Social media and social capital

Today, my GOV 336 class talked about trust in government and social capital. We specifically discussed Robert Putnam’s famous Bowling Alone book. He argues that participation in voluntary civic organizations (the elks club, bowling leagues, etc.) has been declining for several decades and that this is an indicator of lowering levels “social capital” (civic engagement, interpersonal trust, etc.) among the American population. Lower levels of social capital are also associated with lower levels of trust in government.

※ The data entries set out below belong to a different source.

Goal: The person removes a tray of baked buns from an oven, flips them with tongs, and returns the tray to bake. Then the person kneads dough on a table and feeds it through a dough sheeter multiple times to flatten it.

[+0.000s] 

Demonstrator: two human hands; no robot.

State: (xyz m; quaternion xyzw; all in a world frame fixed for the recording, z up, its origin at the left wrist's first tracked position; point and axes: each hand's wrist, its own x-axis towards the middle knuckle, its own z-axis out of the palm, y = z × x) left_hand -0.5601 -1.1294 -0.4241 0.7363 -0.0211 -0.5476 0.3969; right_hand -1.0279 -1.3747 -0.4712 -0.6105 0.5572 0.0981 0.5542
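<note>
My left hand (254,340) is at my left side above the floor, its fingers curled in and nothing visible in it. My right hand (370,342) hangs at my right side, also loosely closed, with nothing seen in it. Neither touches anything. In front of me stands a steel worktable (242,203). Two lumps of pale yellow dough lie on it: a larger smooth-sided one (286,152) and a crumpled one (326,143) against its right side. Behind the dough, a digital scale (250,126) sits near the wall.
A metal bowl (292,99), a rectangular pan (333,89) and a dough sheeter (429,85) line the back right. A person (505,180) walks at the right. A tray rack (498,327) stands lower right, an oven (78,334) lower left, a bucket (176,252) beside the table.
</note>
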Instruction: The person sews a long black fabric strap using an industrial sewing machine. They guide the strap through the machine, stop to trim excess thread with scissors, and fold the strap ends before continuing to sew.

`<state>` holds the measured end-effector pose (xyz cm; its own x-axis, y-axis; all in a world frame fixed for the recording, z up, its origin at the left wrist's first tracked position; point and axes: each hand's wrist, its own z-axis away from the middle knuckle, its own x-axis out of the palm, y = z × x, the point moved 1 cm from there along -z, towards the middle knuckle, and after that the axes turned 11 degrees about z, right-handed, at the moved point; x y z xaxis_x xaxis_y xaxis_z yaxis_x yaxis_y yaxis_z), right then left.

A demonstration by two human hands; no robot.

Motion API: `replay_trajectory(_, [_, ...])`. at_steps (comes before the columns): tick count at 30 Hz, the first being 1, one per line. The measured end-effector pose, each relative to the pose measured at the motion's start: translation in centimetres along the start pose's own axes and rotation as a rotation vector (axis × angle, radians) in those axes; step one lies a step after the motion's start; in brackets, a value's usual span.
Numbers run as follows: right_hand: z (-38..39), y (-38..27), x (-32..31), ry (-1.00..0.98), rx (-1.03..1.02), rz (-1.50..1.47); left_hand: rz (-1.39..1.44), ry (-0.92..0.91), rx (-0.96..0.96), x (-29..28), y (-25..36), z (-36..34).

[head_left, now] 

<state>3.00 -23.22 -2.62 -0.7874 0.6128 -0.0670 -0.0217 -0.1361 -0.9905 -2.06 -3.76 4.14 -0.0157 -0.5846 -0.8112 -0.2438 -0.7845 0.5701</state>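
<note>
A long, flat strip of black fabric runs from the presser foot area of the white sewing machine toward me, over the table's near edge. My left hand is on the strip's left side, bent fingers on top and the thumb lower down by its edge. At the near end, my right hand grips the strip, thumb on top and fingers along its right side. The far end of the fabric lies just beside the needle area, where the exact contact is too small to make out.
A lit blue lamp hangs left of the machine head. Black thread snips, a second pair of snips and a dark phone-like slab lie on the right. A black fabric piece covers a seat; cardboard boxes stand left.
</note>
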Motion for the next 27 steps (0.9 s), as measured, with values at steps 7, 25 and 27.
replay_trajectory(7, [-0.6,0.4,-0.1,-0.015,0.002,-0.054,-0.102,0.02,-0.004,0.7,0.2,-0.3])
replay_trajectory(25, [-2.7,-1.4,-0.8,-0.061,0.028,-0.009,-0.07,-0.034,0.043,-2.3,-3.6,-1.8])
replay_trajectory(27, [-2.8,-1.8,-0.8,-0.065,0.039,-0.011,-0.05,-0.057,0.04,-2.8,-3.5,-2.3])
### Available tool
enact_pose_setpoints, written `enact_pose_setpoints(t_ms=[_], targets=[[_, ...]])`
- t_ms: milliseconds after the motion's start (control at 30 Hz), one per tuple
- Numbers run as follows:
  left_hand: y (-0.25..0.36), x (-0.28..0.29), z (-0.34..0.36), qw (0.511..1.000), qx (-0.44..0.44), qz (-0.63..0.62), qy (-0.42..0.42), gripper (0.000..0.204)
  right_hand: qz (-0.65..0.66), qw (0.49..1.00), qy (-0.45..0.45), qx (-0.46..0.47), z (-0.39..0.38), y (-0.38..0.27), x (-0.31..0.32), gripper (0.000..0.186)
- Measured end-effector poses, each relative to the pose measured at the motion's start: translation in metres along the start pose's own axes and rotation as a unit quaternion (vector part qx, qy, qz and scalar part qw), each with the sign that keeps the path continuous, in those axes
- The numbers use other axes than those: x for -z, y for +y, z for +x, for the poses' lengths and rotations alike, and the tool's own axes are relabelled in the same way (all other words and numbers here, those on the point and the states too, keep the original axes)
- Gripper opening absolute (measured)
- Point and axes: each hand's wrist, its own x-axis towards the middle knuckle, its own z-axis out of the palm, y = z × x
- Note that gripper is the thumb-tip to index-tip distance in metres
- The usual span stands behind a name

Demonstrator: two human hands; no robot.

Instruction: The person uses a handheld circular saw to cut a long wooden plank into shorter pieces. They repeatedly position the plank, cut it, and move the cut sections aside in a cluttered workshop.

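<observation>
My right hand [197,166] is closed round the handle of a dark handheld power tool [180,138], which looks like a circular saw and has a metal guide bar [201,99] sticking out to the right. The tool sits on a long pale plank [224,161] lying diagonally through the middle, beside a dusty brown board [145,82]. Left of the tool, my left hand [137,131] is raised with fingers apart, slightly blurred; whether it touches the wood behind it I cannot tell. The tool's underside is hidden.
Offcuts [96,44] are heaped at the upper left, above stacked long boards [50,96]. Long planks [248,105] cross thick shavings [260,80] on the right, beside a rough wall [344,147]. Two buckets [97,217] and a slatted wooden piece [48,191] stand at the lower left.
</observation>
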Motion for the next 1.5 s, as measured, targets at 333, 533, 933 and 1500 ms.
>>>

This book was written in 2000, in the days before Facebook, Twitter, and various other types of social media became widespread. I asked my students today if they felt that social media could be a substitute for real-life participation in civic organizations. In other words, can social media foster civic engagement and interpersonal trust the same way that participating in a bowling league can? With only a few exceptions, my students felt VERY strongly that the answer is “NO”. Their experience has been that civic discussions in the online community is harsh and divisive, certainly nothing that would encourage them to trust their fellow citizens to a greater degree.

Based on that, we concluded that the promulgation of social media will likely be associated with a further decline in social capital and thus ultimately contribute to lower levels of faith/trust in our national governmental institutions. They tended to agree that increasing, or at least encouraging, face-to-face civic interaction is the only way to reverse this trend.